# Information provided
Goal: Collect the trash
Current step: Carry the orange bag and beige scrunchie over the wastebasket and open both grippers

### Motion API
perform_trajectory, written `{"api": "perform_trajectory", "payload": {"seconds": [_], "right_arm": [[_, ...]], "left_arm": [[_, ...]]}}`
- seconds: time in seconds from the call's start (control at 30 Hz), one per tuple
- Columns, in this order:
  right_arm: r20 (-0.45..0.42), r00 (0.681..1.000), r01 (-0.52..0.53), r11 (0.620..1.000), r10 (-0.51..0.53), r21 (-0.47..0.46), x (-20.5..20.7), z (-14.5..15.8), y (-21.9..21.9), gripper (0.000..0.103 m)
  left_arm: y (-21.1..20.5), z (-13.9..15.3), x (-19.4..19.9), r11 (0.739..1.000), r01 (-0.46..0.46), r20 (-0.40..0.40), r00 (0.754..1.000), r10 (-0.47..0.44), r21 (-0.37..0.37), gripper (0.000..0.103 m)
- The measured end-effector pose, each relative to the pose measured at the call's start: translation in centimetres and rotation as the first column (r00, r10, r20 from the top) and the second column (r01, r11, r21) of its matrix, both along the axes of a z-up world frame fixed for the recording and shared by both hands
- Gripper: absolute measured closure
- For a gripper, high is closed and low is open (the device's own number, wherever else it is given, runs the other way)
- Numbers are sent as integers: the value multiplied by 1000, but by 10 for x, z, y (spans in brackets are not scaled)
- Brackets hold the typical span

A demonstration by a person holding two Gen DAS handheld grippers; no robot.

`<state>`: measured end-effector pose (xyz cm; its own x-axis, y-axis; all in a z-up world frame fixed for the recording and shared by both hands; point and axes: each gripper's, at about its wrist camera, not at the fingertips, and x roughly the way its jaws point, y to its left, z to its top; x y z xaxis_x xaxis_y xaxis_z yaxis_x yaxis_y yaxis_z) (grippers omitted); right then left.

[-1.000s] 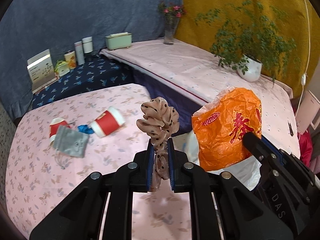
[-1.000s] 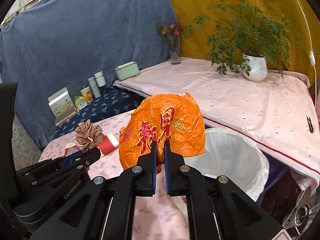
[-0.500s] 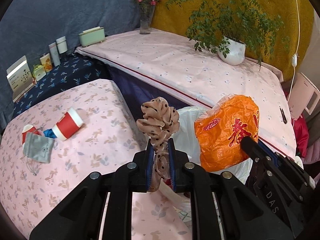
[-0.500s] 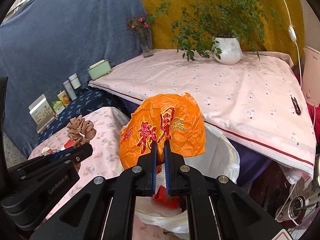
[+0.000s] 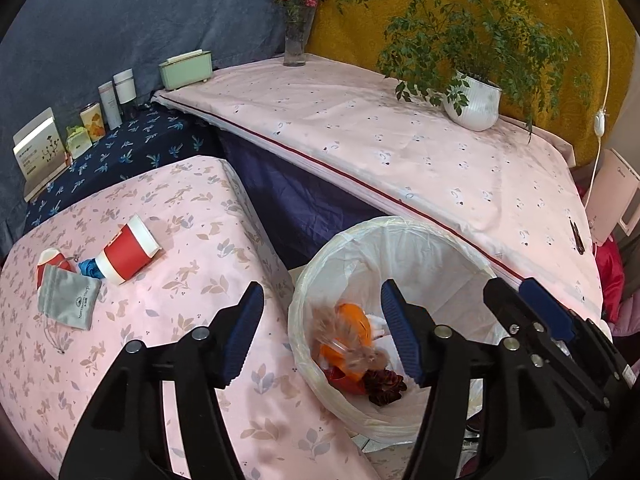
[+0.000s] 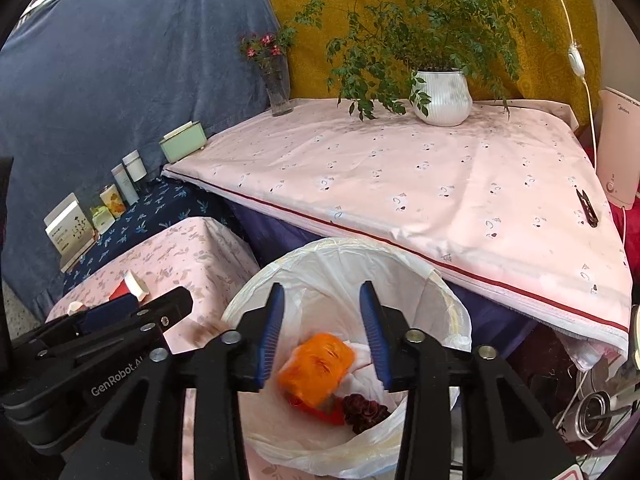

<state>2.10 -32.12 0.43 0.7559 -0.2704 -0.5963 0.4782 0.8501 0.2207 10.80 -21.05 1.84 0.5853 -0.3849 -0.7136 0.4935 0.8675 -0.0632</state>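
Both grippers just opened (nothing between), orange bag (image 6: 314, 364) now in bin (image 6: 448, 300)

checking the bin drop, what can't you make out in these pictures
- Orange bag: motion-blurred in both wrist views, print unreadable.
- Brown scrunchie: a blurred smear in the left wrist view, so its resting place in the bin is unclear.
- Blue item on the table: mostly hidden behind the red cup.
- Bin's bottom: covered by trash.
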Motion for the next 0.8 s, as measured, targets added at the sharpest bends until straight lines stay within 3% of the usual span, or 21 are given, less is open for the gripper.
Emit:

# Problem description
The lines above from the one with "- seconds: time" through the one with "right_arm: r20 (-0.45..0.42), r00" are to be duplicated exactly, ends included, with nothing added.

# Result of this task
- seconds: time in seconds from the call's start (control at 30 Hz), one per tuple
- Columns, in this order:
  right_arm: r20 (-0.45..0.42), r00 (0.681..1.000), r01 (-0.52..0.53), r11 (0.620..1.000), r10 (-0.51..0.53), r21 (-0.47..0.46), x (-20.5..20.7), z (-14.5..15.8), y (-21.9..21.9), gripper (0.000..0.103 m)

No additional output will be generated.